TASK DETAILS: Below are the records. Gather each line that holds "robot".

MATERIAL TO PROCESS:
--
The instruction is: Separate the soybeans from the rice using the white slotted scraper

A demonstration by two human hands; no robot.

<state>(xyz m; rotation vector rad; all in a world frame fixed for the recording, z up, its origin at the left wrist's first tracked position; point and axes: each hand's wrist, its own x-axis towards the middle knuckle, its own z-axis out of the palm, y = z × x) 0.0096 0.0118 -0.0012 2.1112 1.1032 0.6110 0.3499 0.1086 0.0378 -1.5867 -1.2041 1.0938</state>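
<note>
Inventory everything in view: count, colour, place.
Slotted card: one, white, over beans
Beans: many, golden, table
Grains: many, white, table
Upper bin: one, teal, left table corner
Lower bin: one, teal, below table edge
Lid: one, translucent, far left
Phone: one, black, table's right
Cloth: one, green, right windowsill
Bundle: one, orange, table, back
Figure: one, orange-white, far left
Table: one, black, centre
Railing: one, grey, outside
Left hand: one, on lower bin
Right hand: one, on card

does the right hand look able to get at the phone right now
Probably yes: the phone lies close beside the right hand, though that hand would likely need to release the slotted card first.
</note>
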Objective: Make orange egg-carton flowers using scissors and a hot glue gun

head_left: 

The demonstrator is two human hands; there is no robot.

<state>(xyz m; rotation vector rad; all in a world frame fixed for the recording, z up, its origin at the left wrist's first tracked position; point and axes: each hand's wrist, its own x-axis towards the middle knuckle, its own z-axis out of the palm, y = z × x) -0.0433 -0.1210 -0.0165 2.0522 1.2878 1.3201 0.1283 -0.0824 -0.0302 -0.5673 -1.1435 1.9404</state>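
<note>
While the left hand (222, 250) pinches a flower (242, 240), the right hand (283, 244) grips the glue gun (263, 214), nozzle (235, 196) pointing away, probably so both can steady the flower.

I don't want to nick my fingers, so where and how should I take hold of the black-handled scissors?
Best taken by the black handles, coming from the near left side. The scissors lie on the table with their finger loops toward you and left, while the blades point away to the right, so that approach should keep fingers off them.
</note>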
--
RESPONSE AREA:
A demonstration by two human hands; no robot.
The demonstrator is two human hands; there is no robot.

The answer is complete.